The pit never forgot what happened that night.

Not the flames that burned without heat.

Not the whispers that silenced the crowd.

Not the boy who stood in blood, holding nothing, yet touched something no one dared to name.

After that, he wasn't "rat" anymore. Not "filth." Not "nameless."

They called him the Hollow One.

Some in fear. Some in awe.

Most in disgust.

He didn't care.

He stopped sleeping near the others. Stopped answering when called. The other pit slaves kept their distance. Even the guards watched him with wary eyes, hands never straying far from their weapons.

And every night, when the fires dimmed and the ash fell quiet, he would return to that same corner of the pit.

To the place where the bone still waited, buried beneath stone.

He didn't touch it again.

Not yet.

He knew enough now to be afraid of power that didn't speak in words.

Three days passed.

Then came the voice he never thought he'd hear again.

He was dragging a bucket of rotwater to clean the blood off the pit floor when someone whispered his name.

Not his real name, he didn't have one.
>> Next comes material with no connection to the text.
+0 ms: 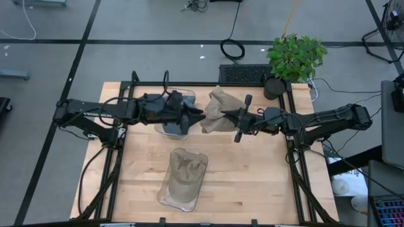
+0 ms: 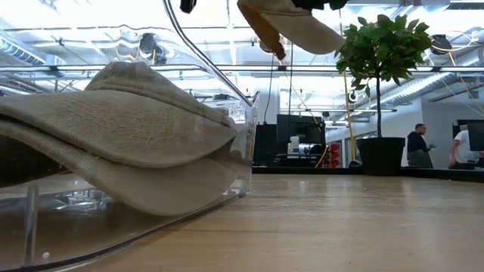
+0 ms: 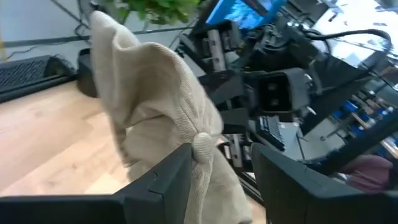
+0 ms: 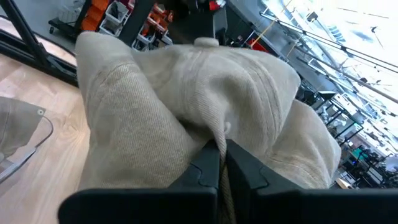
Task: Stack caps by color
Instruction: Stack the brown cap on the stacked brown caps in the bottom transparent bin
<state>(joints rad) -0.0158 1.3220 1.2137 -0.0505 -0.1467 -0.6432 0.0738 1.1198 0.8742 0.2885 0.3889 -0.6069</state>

Just the one Lira used.

"Little crow."

His hand froze.

He turned.

And there she was.

Lira.

Not dead. Not vanished.

Alive.

But changed.

She stood behind the iron gate that separated the pit from the upper corridors. Clean clothes. Shoes. A coat lined with velvet. A pale crystal embedded in a collar around her neck.

And eyes that didn't quite meet his.

"I found you," she said.

They let her in.

Guards stood by, curious but silent. A few even smirked.

The boy didn't speak. Couldn't.

She looked healthier. Stronger. Her voice didn't shake anymore.

But there was something wrong in her smile. Something… forced.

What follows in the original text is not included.